I am going to be using splunk deployment server for the first time in our environment to deploy some changes into inputs.conf file,
I was wondering if this would fully replace the inputs.conf file in the deployment clients? or is it possible to use deployments servers to only push some new changes/ update the existing inputs.conf
Deployed apps will overwrite deployed configuration files. You will want to create custom apps to push out as to not mess with the default splunk apps -- you will run into interesting problems once you update your deployment clients as the installer may overwrite your changes and the config won't be redeployed until you change it at the deployment server.
I recommend the following approach:
[edit: Removed last paragraph based on Lowell's advice]

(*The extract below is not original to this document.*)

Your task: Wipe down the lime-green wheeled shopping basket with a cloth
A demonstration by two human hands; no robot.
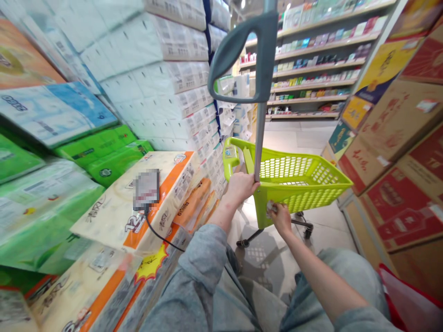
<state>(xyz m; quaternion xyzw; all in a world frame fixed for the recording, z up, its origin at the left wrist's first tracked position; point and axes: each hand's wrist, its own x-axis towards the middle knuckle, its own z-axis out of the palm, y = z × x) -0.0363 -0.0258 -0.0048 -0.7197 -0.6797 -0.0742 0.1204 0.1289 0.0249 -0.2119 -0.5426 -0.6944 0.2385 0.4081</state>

What about if your pushing the outputs.conf. There is no way to push this if there is an existing outputs.conf file without using /system/local in your deployment. Well, unless you go to all your clients and delete the outputs.conf first, but then I might as well just change it while I'm there. Re-deploy the splunk forwarder with no output.conf and then deploy with a different app. Seems drastic, but I'm suppose that would work. Seems easier to just push /system/local to the client.
Deployed apps will overwrite deployed configuration files. You will want to create custom apps to push out as to not mess with the default splunk apps -- you will run into interesting problems once you update your deployment clients as the installer may overwrite your changes and the config won't be redeployed until you change it at the deployment server.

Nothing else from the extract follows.